A third theme, explored in “It’s Déjà Vu All Over Again”, centered on the surge in AI-related capital expenditures. While technological innovation can drive real economic progress, history reminds us that capital cycles rarely produce uniform winners. High returns tend to attract competition, often leading to overcapacity and diminished shareholder outcomes. In that sense, enthusiasm alone is not a sufficient investment thesis, and capital allocation discipline remains critical.

 

Strategy Recap

Our portfolios began 2025 with strong relative performance, but that advantage faded following the April market bottom as risk appetite accelerated and leadership narrowed. For the full year, our QARP-oriented strategies lagged benchmarks, including our International Equity portfolio. Globally, Quality and Lower-Volatility factors experienced one of their most challenging periods in decades, as markets favored high-beta and speculative exposures.

These dynamics were most pronounced in our Mid Cap, SMID, and Small Cap strategies, where volatility spikes were largest. Our Income Equity strategy stood out for much of the year, with strong stock selection offsetting factor struggles, though that advantage diminished late in the year as leadership re-narrowed and Yield headwinds mounted. Upside capture remained broadly in line with expectations, but underexposure to the Top 10 mega caps was the primary source of relative detraction.

Profitable vs Loss-Making Mid Cap and Small Caps

Source: FactSet. Data from 12/31/2024-12/31/2025.

While humbling, there were encouraging signs toward year-end. Our Mid Cap, SMID, and Small Cap portfolios outperformed in Q4, as the high-beta rally showed signs of fatigue. As the saying goes, even a broken watch is right twice a day, and history suggests high-beta rallies tend to be fleeting. The last two months of 2025 may mark the beginning of the mean reversion process we’ve seen play out historically time and again.
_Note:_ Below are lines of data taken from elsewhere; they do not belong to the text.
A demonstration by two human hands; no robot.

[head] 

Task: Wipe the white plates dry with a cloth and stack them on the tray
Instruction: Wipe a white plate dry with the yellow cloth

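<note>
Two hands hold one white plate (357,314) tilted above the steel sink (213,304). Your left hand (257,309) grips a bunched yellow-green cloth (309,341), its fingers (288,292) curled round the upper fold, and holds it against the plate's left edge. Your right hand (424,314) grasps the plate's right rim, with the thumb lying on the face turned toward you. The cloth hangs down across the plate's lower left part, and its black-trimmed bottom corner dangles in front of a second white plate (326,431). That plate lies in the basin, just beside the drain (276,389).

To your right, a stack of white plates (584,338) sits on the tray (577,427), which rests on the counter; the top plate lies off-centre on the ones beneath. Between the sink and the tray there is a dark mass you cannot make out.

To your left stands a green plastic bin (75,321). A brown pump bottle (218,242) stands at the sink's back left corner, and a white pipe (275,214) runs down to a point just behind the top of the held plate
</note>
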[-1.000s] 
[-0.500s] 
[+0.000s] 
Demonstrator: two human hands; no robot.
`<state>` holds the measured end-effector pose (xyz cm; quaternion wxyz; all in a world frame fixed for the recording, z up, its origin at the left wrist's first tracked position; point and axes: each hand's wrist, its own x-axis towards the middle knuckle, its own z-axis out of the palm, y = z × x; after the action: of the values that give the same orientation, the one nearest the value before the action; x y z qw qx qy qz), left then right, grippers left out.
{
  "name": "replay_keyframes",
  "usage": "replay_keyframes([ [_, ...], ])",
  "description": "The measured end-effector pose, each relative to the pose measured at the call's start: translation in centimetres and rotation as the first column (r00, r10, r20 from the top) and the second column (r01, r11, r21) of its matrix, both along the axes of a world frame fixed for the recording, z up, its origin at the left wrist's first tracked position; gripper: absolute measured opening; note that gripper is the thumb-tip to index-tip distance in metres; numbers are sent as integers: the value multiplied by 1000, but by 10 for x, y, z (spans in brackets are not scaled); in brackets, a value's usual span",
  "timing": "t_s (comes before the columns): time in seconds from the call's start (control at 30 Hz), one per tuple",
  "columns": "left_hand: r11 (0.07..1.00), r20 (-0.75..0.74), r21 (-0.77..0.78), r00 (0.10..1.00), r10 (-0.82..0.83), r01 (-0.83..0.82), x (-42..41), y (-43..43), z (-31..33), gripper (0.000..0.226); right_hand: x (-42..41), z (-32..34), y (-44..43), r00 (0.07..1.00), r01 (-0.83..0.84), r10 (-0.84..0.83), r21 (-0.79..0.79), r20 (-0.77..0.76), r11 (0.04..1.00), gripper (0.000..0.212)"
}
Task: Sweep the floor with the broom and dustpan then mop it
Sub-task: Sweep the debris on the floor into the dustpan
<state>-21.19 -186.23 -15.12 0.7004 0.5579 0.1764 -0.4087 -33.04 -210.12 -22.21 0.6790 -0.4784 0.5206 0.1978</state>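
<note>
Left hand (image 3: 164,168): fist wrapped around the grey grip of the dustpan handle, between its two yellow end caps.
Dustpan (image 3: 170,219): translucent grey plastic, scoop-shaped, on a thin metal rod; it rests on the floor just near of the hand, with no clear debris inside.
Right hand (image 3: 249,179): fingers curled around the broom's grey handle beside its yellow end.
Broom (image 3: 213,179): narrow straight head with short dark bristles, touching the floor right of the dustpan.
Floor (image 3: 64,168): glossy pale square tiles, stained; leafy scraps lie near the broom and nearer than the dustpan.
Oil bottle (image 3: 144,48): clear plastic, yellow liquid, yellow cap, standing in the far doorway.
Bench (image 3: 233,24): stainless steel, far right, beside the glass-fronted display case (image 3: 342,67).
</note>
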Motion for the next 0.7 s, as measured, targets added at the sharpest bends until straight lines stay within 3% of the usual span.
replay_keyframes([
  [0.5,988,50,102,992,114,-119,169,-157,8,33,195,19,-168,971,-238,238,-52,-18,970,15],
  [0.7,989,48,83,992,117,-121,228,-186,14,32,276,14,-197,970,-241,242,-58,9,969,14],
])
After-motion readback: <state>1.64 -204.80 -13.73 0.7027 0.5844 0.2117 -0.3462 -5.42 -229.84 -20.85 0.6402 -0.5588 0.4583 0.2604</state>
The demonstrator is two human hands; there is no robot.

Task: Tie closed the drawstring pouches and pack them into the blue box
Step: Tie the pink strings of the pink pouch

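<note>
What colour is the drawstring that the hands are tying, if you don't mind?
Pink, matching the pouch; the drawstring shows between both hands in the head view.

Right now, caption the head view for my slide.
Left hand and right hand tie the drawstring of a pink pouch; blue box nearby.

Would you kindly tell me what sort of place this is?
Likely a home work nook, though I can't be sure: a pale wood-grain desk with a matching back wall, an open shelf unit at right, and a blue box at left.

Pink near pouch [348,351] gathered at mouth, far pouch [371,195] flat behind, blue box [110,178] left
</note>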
Importantly, our portfolios continued to demonstrate downside resilience during 2025’s periods of market stress. As we discussed in “The Anatomy of a Long-Term Investor”, compounding is rarely linear. Reflecting on Warren Buffett’s storied career, we highlighted how Berkshire Hathaway’s stock trounced the S&P 500 over the last 30 years, yet the ride was anything but smooth. Even Berkshire underperformed the S&P 500 in nearly half of the rolling 12-month periods. Patience, discipline, and independent thinking are often tested in the short run, but they are essential over full market cycles.

 

Looking Ahead

It may be crystal ball season, but we don’t pretend to know what 2026 will bring. On the positive side, earnings trends remain constructive, consumers have shown resilience, and ongoing Fed rate cuts combined with fiscal stimulus measures may continue to support growth. At the same time, late-cycle dynamics are becoming more visible. Trade and tariff policy remain fluid, geopolitical risks are mounting, and elevated complacency leaves markets vulnerable to surprise. Further, a top-heavy market raises the stakes that company-specific issues could have broader market implications.

We’re positioned for more than one outcome. With the large cap indexes increasingly concentrated and tech proving less defensive, we believe valuation and true active share—not index-like diversification—will be critical ballasts for portfolios. Our Quality-at-a-Reasonable-Price approach is well positioned for upside participation while providing the differentiation that may matter most if volatility increases or leadership shifts.

 

With the large cap indexes increasingly concentrated and tech proving less defensive, we believe valuation and true active share—not index-like diversification—will be critical ballasts for portfolios.

 

As we look ahead, successful investing requires knowing which hand of the clock to watch. The second hand will continue its frenetic pace, the minute hand will swing with sentiment and headlines, but the hour hand of fundamental value moves with patient purpose. In a market calibrated to digital speed and instant feedback, we remain committed to the analog virtues: quality, discipline, and time-tested principles.

As always, we appreciate and highly value the trust you have placed in us.